• **The data**
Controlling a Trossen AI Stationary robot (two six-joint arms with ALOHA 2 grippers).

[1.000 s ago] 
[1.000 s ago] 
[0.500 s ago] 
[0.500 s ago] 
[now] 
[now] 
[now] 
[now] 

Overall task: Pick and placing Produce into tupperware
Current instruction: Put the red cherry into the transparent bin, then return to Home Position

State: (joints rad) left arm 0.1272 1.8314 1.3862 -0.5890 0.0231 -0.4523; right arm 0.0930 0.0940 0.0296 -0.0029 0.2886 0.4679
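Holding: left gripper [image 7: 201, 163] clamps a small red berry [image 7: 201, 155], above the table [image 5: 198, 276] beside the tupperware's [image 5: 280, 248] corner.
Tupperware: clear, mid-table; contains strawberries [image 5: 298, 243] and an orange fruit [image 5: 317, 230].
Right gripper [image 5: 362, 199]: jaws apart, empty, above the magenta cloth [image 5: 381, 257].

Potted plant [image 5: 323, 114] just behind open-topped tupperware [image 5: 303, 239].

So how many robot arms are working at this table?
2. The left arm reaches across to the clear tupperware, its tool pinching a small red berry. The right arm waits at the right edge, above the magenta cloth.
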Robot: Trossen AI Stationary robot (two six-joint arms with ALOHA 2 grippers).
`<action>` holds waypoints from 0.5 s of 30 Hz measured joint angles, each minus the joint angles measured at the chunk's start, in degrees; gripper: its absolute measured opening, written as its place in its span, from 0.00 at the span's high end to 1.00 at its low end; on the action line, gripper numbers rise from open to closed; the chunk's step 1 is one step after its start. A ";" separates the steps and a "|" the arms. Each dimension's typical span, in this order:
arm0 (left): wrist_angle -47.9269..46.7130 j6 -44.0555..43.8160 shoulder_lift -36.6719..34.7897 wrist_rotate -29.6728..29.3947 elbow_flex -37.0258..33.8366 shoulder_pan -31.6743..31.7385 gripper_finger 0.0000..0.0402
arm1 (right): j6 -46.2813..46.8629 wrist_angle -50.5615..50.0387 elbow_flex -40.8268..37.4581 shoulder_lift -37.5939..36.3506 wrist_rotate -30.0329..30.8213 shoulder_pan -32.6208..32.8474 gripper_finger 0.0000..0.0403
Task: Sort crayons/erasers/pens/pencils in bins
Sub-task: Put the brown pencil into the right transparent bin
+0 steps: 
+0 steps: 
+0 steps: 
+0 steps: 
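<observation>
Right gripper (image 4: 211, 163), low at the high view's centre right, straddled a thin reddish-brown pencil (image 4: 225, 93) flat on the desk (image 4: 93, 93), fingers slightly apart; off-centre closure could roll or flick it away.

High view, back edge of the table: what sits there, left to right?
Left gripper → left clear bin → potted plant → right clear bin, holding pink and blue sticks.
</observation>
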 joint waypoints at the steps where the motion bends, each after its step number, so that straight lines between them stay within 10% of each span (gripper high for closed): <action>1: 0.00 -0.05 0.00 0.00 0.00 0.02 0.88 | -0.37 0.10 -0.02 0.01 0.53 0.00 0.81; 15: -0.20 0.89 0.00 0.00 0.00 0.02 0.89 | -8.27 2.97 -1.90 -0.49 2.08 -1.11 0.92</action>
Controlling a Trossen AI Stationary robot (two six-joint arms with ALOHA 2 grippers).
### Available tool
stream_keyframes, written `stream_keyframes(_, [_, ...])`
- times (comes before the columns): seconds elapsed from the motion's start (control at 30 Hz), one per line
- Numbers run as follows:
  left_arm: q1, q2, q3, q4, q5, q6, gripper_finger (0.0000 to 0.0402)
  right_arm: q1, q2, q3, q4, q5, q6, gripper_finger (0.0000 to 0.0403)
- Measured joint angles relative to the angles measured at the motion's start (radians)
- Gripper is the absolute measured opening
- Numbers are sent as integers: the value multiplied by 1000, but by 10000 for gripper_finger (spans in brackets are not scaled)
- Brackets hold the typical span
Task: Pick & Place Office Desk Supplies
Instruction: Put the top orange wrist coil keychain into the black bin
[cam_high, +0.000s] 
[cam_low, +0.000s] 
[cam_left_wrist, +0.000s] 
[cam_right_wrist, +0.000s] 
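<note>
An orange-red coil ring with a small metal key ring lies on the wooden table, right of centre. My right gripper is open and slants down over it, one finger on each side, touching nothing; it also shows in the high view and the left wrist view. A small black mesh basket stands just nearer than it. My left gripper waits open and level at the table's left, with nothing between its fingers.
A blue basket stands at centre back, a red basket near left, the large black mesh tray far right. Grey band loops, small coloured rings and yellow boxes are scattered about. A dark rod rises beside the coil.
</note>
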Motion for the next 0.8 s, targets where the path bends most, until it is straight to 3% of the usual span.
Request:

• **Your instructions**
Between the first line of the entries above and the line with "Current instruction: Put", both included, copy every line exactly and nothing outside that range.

• **Answer to this exercise**
Controlling a Trossen AI Stationary robot (two six-joint arms with ALOHA 2 grippers).

[1.000 s ago] 
[1.000 s ago] 
[0.500 s ago] 
[0.500 s ago] 
[now] 
[now] 
[now] 
[now] 

Overall task: Pick and placing Produce into tupperware
Current instruction: Put the red cherry into the transparent bin, then return to Home Position

Work on this exercise is now finished.